The Painter: Merike Estna at the Estonia Pavilion
Representing her country at the Venice Biennale, the artist has created a monument to the demands of maintenance, temporality and parenthood

Merike Estna ‘The House of Leaking Sky’, Estonian Pavilion at the Venice Biennale 2026. Courtesy of CCA. Photo by Agne Raceviciute
At the Estonian Pavilion at this year’s Venice Biennale, Merike Estna will spend months painting in public. The work did not arrive finished. Instead, it will accumulate slowly across the duration of the exhibition: layers of revisions, thoughts and pauses on a 22-metre canvas laid across a former church turned community basketball court.
By the close of the Biennale, the work may become one of the largest paintings produced during this year’s exhibition. But scale is not the project’s central proposition. Time is.
That idea – painting as something durational, contingent on its surroundings and permanently unfinished – has become inseparable from another transformation in Estna’s life: motherhood. The artist, who has two young children and will live in Venice with her family throughout the Biennale, speaks of parenting as something that has fundamentally altered her understanding of artistic production.
“I have a tenth month old and a four year old. And they have taught me both so much," Estna says. "A child is never ready. It’s a person who grows and develops. I think these things affected a lot of my thinking as an artist.”
The exhibition, titled The House of Leaking Sky, is not a conventional national pavilion. Instead, it is a process of maintenance and exposure - painterly, but owing as much, perhaps, to the exposures of photography and the logic of archeology. Visitors find a tiled floor painted with motifs derived from Estonian folk mythology, alongside the evolving central canvas, which Estna will continue working on daily in public view. The pavilion’s curator, Natalia Sielewicz, describes the project as an attempt to “demythologise” both painting and the spectacle of the Biennale itself.
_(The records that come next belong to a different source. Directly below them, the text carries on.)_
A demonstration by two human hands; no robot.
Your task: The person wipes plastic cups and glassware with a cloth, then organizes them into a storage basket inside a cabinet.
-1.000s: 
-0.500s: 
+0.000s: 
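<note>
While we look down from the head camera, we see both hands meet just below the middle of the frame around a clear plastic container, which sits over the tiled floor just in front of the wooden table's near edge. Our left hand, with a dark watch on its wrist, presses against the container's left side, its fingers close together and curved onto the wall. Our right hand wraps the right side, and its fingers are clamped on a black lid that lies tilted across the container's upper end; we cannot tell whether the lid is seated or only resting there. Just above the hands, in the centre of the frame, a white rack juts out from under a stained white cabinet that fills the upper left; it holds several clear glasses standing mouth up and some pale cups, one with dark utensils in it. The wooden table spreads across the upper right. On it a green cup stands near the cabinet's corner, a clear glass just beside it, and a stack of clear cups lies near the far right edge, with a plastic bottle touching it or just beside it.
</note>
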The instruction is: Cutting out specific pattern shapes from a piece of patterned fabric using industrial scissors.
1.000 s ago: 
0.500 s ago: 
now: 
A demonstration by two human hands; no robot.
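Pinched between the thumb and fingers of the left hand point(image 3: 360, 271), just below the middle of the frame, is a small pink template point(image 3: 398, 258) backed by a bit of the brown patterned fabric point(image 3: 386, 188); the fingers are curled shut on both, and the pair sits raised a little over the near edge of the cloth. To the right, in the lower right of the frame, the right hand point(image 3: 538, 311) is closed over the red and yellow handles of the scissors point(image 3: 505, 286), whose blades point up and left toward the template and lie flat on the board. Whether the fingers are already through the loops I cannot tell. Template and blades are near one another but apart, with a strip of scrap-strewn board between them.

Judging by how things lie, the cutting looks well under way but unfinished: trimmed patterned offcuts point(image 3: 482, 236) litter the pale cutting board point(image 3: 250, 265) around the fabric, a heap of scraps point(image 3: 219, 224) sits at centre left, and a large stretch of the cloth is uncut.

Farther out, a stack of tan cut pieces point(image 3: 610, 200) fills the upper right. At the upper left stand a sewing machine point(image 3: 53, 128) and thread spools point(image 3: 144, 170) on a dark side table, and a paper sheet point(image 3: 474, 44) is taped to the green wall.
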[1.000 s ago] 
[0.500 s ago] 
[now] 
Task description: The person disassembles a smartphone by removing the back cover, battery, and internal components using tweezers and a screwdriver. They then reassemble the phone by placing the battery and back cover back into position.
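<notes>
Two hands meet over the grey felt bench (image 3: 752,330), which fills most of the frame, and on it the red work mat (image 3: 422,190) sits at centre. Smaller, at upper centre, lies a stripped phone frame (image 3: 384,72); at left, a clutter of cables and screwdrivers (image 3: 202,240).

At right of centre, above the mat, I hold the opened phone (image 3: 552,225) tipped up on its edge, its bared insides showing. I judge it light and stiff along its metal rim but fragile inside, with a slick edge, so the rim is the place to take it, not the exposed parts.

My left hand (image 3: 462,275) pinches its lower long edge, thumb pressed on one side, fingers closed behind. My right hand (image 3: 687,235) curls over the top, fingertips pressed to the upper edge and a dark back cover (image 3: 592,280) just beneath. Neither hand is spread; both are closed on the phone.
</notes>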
“There might be moments where the paint has to dry,” Sielewicz says. “It will be quite anticlimactic at those moments. But this is also how work in the studio is done.”
A refusal to come to terms with resolution runs throughout Estna’s recent practice. In the exhibition catalogue, the artist describes an earlier work, Ocean, as “a painting that is not meant to be finished but rather to stay in process for the rest of my life”. She continued adding to the work during exhibition closures, allowing viewers only partial access to its evolution. The experience forced her, she writes, “to embrace the moment and the not knowing, to embrace chance and imperfection”.
That language mirrors the vocabulary she now uses to discuss parenthood. Rather than framing motherhood as an interruption to artistic practice, Estna describes it as something that intensified her sense of immediacy and presence. “People say kids suck their energy,” she says. “For me it’s almost the opposite.”
The relationship between artistic production and reproductive labour sits quietly but insistently beneath the pavilion’s structure. Sielewicz, herself a mother, resists reducing the exhibition to a straightforward statement about working parenthood. Yet she argues that the project inevitably exposes the contradictions facing artists expected simultaneously to sustain a practice, maintain visibility and perform care.
“There is this streamlined message in the art world,” she says, “that the work always has to come first, or alternatively that you can achieve everything if you optimise your schedule.” What interests both women instead is “the act of care” itself: how maintaining another life transforms one’s own identity, bodily rhythms and relationship to time.
That idea extends formally into the exhibition. Painting here becomes less an autonomous object than an organism requiring continuous attention. The pavilion’s imagery draws from Estonian folk songs in which creation emerges not through heroic acts but through repetitive domestic labour. One recurring reference, discussed by both artist and curator, involves women “raking the sea”, an act of mundane maintenance that ultimately produces the cosmos itself.
Sielewicz connects these stories to broader histories of women’s labour and artistic exclusion in her catalogue essay, Resisting Closure. Painting as World-Making. There she situates Estna within lineages of women artists whose work was historically constrained by domesticity even as it emerged from it. Figures such as the Bolognese painter Lavinia Fontana – who sustained both an artistic career and a large family – are recognised as important precedents for this body of work.
But Estna’s relationship to those histories is not simply illustrative. Her practice repeatedly destabilises the distinctions between painting and craft and public and domestic space.
The site itself reinforces the idea. Rather than occupying a pristine pavilion in the Giardini, Estonia’s presentation takes place in a repurposed community building layered with traces of previous uses: basketball hoops suspended beneath frescoed ceilings, children’s murals still visible in the courtyard. In the catalogue, the writer Keiu Krikmann describes the space slowly transforming into an inhabited studio filled with “tiles, endless tiles” and the routines of family life.
The result is an exhibition less concerned with producing a singular masterpiece than with exposing the conditions under which art is actually made: interruptions, repetitions, emotional fatigue, domestic negotiations and ongoing acts of care.
“Not aiming to show a final product or a masterpiece,” the artist says, “but to show the process in all its ups and downs and better and worse days – like life in general.”